薛扬,梁循,谢华伦,杜玮. 基于最优文档嵌入的《红楼梦》作者辨析[J]. 中文信息学报, 2020, 34(9): 97-110.
XUE Yang, LIANG Xun, XIE Hualun, DU Wei. An Analysis of Authorship of A Dream of Red Mansions Based on Optimal Document Embedding. , 2020, 34(9): 97-110.
An Analysis of Authorship of A Dream of Red Mansions Based on Optimal Document Embedding
XUE Yang, LIANG Xun, XIE Hualun, DU Wei
1.School of Information, Renmin University of China, Beijing 100872, China; 2.State Key Laboratory of Digital Publishing Technology, Peking University Founder Group Corp, Beijing 100871, China
Abstract:A document embedding model is designed and trained over a corpus of 51 contemporary and Ming and Qing literary works including A Dream of Red Mansions.To achieve the optimal high-dimension document embedding vector to represent the semantic characteristics of words and document topics, the document embedding matrix and loss function of different authors are defined according to the unitary invariance of document embedding vector.
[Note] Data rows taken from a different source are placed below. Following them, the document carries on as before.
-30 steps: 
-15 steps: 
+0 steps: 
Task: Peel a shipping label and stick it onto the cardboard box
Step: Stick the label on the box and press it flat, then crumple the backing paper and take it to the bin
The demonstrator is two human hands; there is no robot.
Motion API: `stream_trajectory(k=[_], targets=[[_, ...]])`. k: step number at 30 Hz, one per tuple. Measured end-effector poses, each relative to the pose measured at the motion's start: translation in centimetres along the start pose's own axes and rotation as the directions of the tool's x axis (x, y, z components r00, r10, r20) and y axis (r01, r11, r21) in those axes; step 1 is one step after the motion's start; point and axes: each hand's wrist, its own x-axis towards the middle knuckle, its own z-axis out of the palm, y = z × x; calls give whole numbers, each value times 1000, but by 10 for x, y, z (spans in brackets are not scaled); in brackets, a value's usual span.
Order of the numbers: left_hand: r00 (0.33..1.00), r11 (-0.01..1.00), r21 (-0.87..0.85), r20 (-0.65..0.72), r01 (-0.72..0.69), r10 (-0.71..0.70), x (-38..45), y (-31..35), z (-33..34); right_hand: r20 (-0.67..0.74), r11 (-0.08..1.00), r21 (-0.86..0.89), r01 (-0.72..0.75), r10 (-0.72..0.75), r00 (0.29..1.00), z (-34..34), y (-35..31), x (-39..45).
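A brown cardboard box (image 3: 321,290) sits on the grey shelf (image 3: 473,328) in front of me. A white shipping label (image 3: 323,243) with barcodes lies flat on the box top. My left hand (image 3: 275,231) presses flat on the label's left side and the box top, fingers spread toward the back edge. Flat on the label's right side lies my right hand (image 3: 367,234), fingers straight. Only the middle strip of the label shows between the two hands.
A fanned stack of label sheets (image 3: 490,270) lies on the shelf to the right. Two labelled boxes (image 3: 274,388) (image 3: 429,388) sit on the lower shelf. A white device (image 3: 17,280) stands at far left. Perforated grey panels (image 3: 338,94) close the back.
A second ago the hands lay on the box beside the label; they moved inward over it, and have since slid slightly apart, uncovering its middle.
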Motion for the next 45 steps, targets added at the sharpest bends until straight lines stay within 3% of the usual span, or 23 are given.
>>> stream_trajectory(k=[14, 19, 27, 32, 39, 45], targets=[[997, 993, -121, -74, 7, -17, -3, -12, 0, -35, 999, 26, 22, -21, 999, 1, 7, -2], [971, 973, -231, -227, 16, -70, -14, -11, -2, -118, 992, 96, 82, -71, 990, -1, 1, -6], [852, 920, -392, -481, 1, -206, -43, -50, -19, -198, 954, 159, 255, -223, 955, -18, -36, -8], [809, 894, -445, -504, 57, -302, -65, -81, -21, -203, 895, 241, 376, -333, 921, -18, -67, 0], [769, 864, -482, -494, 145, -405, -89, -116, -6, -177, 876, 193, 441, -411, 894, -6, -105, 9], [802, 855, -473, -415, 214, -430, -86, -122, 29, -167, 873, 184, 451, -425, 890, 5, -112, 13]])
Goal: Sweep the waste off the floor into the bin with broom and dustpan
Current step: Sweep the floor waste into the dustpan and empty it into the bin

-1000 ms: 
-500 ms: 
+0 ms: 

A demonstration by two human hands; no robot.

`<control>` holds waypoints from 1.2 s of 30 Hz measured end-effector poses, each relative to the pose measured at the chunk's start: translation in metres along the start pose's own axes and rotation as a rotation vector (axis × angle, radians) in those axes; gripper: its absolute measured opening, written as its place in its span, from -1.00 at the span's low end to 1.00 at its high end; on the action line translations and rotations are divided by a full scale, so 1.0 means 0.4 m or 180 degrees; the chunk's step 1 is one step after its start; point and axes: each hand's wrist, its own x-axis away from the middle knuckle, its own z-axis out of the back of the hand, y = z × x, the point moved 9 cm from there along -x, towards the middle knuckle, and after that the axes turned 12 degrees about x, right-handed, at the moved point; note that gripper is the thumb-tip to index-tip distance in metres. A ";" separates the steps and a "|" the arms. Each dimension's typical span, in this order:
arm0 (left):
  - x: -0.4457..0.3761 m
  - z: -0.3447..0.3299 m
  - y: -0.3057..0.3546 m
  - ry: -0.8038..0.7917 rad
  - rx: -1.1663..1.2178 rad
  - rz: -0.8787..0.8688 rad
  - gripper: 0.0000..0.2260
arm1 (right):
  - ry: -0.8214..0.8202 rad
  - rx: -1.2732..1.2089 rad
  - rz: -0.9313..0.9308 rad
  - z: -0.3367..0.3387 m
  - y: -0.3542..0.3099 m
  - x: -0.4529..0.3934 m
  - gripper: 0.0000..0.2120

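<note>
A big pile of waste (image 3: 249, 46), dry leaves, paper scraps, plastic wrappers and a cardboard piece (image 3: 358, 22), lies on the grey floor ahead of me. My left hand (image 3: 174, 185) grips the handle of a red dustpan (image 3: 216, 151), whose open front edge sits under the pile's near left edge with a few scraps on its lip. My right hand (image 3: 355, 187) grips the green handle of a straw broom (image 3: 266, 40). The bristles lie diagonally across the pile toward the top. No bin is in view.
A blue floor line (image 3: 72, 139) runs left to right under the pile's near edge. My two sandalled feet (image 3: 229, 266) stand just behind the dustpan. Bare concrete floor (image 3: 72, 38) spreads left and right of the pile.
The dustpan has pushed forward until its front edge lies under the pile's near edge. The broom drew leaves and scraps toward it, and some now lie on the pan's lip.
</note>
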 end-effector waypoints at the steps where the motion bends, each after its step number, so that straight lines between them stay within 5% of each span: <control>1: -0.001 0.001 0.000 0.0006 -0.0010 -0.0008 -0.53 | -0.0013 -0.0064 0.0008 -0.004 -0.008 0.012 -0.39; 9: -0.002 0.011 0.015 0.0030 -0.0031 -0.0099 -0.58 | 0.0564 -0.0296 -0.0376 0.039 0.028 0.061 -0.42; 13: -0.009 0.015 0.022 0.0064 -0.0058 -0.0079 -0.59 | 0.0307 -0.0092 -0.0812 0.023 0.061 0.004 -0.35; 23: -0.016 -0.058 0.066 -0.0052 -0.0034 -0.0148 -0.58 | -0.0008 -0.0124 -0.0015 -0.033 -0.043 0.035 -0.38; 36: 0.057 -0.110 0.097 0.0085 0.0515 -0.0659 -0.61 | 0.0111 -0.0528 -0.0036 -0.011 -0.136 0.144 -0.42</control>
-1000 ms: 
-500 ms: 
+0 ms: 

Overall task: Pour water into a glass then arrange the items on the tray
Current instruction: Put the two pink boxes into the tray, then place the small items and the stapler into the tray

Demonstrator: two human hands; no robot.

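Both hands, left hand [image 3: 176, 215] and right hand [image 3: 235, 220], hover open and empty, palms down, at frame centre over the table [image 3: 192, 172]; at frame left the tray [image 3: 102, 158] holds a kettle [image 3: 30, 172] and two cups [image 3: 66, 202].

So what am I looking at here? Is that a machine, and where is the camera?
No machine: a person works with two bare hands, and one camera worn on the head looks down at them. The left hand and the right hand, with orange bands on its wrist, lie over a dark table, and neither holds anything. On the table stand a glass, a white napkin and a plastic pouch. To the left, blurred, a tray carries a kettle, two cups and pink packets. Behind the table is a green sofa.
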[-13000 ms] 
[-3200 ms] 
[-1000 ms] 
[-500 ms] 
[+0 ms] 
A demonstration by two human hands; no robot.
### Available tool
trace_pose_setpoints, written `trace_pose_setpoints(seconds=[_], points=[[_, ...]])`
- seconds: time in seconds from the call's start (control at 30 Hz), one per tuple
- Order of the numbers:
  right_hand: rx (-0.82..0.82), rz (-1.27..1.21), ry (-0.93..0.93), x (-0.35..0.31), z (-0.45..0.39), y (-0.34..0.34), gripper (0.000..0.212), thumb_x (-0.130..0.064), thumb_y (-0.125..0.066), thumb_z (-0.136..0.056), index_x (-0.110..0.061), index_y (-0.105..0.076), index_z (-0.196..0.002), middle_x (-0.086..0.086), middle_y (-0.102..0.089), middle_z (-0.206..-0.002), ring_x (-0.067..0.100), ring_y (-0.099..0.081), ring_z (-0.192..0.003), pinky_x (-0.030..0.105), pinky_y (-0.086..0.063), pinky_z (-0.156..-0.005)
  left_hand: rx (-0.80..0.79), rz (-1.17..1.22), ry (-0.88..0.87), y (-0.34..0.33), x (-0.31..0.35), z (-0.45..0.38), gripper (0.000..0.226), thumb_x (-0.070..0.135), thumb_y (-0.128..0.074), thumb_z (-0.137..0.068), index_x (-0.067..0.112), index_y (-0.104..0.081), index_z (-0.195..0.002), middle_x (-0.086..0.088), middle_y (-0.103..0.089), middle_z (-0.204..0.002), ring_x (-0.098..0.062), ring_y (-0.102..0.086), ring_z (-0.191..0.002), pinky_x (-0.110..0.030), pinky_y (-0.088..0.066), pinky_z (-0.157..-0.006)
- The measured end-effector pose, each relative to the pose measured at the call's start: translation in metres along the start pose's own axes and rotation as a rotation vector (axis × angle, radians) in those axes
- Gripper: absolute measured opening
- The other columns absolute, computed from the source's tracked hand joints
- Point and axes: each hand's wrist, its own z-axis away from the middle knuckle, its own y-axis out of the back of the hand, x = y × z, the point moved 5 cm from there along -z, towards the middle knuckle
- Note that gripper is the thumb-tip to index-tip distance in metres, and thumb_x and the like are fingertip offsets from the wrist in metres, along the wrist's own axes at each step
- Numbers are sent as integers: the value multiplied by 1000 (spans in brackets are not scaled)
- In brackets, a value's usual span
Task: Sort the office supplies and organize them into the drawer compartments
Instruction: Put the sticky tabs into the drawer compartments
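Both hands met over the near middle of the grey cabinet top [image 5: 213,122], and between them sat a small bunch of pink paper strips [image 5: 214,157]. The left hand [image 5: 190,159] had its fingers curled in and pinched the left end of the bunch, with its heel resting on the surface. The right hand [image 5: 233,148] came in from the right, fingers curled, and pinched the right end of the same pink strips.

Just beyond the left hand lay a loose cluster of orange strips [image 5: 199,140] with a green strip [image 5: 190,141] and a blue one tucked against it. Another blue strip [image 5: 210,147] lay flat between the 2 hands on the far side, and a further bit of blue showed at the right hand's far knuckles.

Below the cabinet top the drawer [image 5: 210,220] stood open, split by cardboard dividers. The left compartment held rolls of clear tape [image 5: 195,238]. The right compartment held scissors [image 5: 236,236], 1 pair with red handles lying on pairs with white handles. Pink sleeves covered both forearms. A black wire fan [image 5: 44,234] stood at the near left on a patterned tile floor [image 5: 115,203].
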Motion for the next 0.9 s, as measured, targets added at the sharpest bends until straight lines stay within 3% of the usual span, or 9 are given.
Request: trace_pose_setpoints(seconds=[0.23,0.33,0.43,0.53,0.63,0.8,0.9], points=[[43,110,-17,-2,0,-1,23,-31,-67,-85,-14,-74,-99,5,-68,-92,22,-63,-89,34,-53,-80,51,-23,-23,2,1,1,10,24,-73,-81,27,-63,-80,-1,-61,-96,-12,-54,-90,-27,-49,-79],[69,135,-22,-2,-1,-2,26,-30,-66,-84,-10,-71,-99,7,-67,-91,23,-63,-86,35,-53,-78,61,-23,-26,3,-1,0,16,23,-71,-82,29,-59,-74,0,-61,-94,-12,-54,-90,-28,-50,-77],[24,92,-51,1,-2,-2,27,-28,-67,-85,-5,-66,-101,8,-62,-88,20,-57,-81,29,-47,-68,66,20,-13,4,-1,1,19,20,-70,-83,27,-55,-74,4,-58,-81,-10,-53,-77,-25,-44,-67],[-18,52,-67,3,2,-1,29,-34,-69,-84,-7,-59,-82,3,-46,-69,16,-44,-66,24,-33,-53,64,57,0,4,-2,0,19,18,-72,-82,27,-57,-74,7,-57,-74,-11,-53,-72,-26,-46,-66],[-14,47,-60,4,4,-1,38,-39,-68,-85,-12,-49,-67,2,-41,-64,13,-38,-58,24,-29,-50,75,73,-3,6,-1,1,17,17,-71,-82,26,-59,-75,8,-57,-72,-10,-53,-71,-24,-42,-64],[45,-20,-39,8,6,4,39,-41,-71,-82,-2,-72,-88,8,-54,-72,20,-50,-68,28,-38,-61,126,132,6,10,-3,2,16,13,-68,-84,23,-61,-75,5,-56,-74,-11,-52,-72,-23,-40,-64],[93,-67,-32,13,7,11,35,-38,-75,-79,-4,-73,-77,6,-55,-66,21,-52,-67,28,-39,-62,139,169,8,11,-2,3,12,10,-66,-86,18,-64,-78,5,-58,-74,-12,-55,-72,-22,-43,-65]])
An authorship identification method is designed by an unsupervised manifold learning dimensionality reduction mapping algorithm and a supervised classification algorithm. The classification accuracy of the known authors reaches 99.6%, even authors with similar styles such as Lu Yao and Chen Zhongshi can be effectively distinguished. The variable-scale sliding window classification model is further proposed to conduct an in-depth analysis of A Dream of Red Mansion. It is found that the first 80 chapters and the last 40 chapters may come from different authors, and there are also some style differences between the first 100 and the last 20 chapters.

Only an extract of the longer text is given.